WORK TO BE COMPLETED →
Search the entries for the string "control" and give the number of lines that hold it, nothing more.

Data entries
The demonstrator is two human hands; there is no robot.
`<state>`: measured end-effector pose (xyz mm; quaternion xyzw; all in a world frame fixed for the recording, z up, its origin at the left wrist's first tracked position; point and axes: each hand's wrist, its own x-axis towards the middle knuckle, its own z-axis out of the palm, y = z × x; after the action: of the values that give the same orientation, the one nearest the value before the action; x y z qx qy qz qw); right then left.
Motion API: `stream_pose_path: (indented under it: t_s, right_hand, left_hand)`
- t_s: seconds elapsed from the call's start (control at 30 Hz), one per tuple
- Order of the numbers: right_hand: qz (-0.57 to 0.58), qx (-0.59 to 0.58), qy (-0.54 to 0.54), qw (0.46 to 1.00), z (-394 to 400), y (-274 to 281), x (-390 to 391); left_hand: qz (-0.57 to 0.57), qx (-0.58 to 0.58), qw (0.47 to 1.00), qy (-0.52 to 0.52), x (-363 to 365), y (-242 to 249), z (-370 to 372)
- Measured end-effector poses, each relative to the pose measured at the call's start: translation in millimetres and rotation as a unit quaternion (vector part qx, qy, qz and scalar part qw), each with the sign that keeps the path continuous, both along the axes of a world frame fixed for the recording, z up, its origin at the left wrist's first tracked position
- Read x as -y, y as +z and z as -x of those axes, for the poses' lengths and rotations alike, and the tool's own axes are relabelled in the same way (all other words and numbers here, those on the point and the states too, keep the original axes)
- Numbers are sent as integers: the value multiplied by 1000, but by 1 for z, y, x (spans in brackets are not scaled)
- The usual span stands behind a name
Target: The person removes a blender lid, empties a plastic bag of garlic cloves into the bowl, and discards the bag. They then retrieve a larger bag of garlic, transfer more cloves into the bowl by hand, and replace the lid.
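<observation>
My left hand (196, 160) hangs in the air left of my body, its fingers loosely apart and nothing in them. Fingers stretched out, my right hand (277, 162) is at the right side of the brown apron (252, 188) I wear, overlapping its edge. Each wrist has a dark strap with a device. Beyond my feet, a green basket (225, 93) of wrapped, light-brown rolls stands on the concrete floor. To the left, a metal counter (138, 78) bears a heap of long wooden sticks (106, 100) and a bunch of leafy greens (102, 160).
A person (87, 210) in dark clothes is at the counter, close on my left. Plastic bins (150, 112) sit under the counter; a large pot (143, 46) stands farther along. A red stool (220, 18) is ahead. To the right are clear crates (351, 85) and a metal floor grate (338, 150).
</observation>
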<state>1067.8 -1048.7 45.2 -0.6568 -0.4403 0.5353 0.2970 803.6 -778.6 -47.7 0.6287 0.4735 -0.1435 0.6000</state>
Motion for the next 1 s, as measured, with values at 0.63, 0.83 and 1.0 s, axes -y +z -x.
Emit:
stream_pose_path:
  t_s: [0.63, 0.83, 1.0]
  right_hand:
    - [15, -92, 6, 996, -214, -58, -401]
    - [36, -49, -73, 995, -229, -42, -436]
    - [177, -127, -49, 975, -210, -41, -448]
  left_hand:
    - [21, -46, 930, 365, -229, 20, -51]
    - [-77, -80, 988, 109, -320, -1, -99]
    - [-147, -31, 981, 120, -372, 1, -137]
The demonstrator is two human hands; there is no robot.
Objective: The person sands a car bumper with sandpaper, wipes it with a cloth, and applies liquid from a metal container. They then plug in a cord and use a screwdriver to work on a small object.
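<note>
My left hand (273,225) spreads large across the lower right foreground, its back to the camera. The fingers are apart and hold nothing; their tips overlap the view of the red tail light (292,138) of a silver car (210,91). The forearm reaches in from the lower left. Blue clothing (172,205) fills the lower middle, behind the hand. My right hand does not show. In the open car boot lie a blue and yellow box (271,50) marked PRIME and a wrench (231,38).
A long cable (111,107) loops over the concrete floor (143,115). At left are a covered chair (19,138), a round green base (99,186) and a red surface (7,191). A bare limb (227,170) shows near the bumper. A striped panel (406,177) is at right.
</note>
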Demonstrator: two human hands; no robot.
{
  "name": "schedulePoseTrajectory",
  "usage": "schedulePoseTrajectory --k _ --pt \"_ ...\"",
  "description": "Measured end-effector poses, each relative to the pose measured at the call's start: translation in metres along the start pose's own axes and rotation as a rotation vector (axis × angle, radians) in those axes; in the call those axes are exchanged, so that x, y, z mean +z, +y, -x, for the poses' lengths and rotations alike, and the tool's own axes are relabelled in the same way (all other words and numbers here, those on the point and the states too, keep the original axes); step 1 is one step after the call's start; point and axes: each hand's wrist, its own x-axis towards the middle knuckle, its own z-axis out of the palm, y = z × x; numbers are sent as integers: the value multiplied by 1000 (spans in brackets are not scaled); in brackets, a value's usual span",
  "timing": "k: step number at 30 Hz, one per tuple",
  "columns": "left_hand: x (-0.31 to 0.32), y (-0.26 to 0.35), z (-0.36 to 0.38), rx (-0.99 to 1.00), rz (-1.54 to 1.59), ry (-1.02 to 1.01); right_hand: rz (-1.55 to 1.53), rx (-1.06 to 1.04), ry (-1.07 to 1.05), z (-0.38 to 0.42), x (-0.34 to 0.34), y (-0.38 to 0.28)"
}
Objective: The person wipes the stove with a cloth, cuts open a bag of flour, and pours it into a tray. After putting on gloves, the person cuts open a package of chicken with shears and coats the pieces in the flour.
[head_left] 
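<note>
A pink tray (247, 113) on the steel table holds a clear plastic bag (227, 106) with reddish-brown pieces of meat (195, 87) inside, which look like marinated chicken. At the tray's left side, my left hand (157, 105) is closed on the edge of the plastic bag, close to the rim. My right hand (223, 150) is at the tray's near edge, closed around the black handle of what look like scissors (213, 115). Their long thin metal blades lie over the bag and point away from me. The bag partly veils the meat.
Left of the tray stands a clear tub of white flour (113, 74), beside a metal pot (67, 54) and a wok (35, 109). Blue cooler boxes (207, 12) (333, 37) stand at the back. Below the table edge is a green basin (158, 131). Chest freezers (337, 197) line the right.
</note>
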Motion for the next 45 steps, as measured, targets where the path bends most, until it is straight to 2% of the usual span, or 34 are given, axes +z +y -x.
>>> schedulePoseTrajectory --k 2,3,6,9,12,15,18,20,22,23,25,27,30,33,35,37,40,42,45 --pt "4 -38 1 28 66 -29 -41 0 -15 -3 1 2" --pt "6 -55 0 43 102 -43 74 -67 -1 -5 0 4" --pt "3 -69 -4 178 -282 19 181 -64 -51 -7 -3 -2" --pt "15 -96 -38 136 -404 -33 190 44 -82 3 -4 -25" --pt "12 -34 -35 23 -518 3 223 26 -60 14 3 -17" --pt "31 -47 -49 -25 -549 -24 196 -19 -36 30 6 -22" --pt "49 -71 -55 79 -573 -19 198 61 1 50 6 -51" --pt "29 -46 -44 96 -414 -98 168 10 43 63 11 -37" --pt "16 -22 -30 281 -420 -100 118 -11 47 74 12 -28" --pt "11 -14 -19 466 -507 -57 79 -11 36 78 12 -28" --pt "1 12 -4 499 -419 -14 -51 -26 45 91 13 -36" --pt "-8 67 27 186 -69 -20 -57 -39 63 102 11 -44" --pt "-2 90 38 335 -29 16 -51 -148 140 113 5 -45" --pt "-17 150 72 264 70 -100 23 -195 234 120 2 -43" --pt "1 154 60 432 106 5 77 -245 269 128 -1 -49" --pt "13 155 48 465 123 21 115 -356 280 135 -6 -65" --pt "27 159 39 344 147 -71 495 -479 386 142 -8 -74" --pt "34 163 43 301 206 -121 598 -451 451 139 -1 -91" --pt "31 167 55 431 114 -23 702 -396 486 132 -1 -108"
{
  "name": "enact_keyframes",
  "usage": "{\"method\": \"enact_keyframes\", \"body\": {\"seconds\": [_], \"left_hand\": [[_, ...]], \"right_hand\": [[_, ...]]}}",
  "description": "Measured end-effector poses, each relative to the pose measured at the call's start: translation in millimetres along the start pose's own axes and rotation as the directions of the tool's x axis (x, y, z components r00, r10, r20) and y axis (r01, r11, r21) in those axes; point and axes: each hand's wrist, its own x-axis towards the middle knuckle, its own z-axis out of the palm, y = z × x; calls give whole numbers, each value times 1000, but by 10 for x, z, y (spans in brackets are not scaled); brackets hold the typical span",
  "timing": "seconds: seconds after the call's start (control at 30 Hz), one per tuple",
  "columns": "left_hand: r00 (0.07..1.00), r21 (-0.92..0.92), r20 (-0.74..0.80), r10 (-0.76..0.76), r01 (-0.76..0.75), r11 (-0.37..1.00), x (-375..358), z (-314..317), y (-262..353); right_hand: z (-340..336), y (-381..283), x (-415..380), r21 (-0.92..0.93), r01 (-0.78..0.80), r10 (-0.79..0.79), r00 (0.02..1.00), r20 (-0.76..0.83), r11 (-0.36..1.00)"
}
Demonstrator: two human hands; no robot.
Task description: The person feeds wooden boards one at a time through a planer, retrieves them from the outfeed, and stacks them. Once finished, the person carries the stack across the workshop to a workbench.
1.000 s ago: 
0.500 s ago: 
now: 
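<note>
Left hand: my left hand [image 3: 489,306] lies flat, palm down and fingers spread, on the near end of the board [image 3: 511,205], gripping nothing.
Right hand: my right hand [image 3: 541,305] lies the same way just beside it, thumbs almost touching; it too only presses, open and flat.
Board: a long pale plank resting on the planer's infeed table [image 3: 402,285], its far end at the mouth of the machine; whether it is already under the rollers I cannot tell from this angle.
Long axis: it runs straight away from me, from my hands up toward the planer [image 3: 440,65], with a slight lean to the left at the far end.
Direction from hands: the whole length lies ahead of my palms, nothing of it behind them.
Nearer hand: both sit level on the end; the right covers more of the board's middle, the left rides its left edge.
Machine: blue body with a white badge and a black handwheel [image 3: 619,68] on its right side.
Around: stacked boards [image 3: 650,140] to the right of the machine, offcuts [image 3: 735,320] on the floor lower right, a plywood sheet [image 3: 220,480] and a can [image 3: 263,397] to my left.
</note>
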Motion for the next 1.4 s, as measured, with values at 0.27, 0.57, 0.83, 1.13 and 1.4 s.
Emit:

THE COMPLETED TASK →
2